Databases are at the core of virtually all modern information technology systems. Sometimes these databases are exposed, for example, as in data warehouse systems. The centrepiece of a system like that is a powerful industrial database such as Oracle, or Sybase, or Microsoft SQL Server, or something similar. The presence of a database is pretty obvious in that case – only these powerful databases can crunch the immense amounts of data processed by data warehouses. In other cases databases are hidden. For example, Apple iTunes uses a SQLite database to store the details of music tracks on your computer. That database is not obvious; it does not advertise itself, but it’s there. It makes sure that the ratings you assigned to songs are saved and can be synchronised between all your iPhones and iPads. It counts the number of times every song was played so that you don’t listen to the same song twice when you put your iPhone on shuffle. Databases are everywhere. They all serve the same purpose – to store data and make its retrieval as easy and fast as possible – but they are also vastly different from each other.

Let’s take another example. When you log into your Google account and bring up your Gmail inbox, all the emails you see are actually stored in the remote database. That database is called BigTable, and it contains not only your emails, but all the emails of all Gmail users in the world, and also virtually all of Google’s data. While your iTunes SQLite database may be about 50 megabytes in size (and that’s assuming you have A LOT of songs), Google’s BigTable contains petabytes of data. That’s your iTunes database times one billion.

If you think about it, it becomes obvious that these databases require vastly different approaches to the way the data are stored and retrieved: You can fit an iTunes database into memory and query it whichever way you like without a performance penalty. At the same time, no machine has been built yet that could apply the same approach to Google’s BigTable.

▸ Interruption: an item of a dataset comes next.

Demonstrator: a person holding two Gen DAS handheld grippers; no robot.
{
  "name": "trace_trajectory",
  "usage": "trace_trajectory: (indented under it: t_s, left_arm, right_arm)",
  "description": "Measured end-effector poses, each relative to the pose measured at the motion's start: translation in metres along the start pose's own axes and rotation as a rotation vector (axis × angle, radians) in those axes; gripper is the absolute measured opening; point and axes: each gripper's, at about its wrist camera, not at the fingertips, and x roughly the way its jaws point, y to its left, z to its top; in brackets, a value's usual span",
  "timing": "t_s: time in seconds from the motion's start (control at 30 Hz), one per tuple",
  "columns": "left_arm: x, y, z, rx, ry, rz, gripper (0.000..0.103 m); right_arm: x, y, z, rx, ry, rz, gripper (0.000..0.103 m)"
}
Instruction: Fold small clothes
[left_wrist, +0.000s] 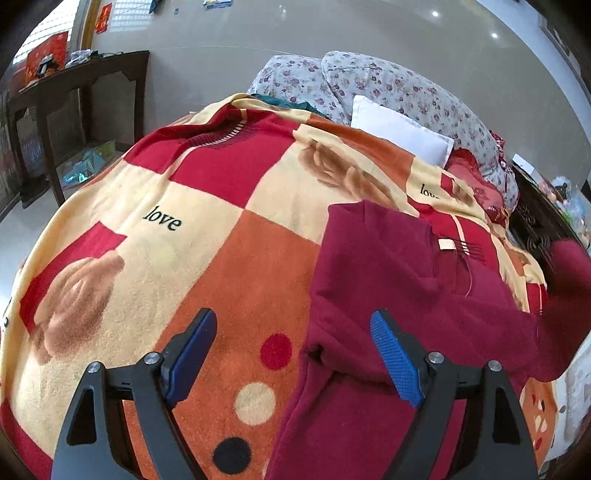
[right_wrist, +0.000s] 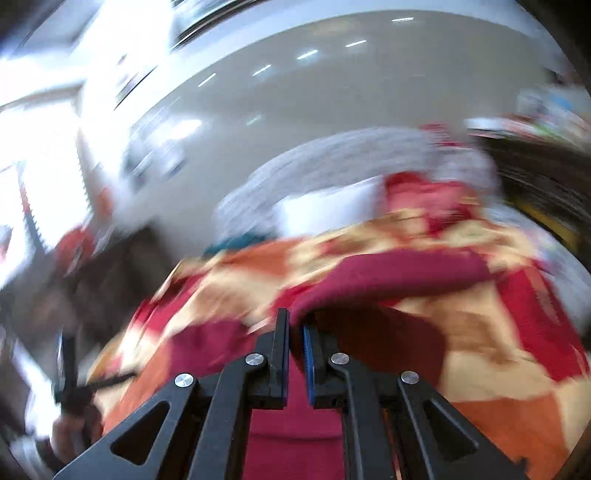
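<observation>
A dark red sweater (left_wrist: 399, 280) lies on a checked red, orange and cream blanket (left_wrist: 207, 206), on the right of the left wrist view, collar toward the pillows. My left gripper (left_wrist: 293, 325) is open and empty, hovering over the sweater's left edge, one blue pad on each side of that edge. In the blurred right wrist view, my right gripper (right_wrist: 295, 325) is shut on a fold of the dark red sweater (right_wrist: 391, 273) and holds it lifted above the blanket (right_wrist: 480, 332).
A floral quilt (left_wrist: 388, 85) and a white pillow (left_wrist: 402, 129) lie at the bed's head. A dark wooden table (left_wrist: 74, 88) stands to the left of the bed. Dark furniture (left_wrist: 539, 218) with clutter stands to the right.
</observation>
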Motion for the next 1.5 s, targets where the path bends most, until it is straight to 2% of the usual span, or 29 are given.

Unfortunately, not all software developers understand that. Databases once were an inspiring topic but in recent years they went out of fashion. Software developers are geeks; they like new toys; they all want to work on something latest and greatest and cutting-edge. So many new exciting things are happening in the area of Information Technology – Web 2.0, HTML5 and Apple iOS to name just a few – that databases just fade in comparison, despite the fact that they make all these new shiny things tick. Most of the developers these days take a database just as generic data storage: “We’ll just stuff the data in and we don’t care what’s inside.” 10 years ago SQL language was a necessary skill for database application developers. Nowadays the majority of programmers don’t know SQL. They rely on frameworks such as Hibernate to produce SQL statements for them. They think that all databases are the same and therefore, if necessary, they can take one system that uses MS SQL Server as a backend and put it onto Oracle and it will work just fine.

Well, that may be true for very simple applications. The myth that all databases are the same is flawed, especially when it comes down to performance. Today cloud computing is a buzzword, and Google is the patriarch of the cloud. Google’s servers process billions of requests every day, crunching petabytes of data. Yet, every request made to a Google search engine is served within seconds. This places such a high demand on the Google’s database layer, that Google’s engineers couldn’t afford using even the most powerful of industrial databases, and they had to develop their own – the aforementioned BigTable. If you told these guys that “all databases are the same”, they would laugh into your face, and rightfully so, because Google knows that performance matters and they try to squeeze every bit of performance out of their systems.

Databases matter, and if you consider yourself a decent software developer, you need to learn how to tame them. Learn the differences between them. Learn what they are, what makes them tick, and the most importantly, how to make them tick faster, because writing applications that are slow is just bad taste.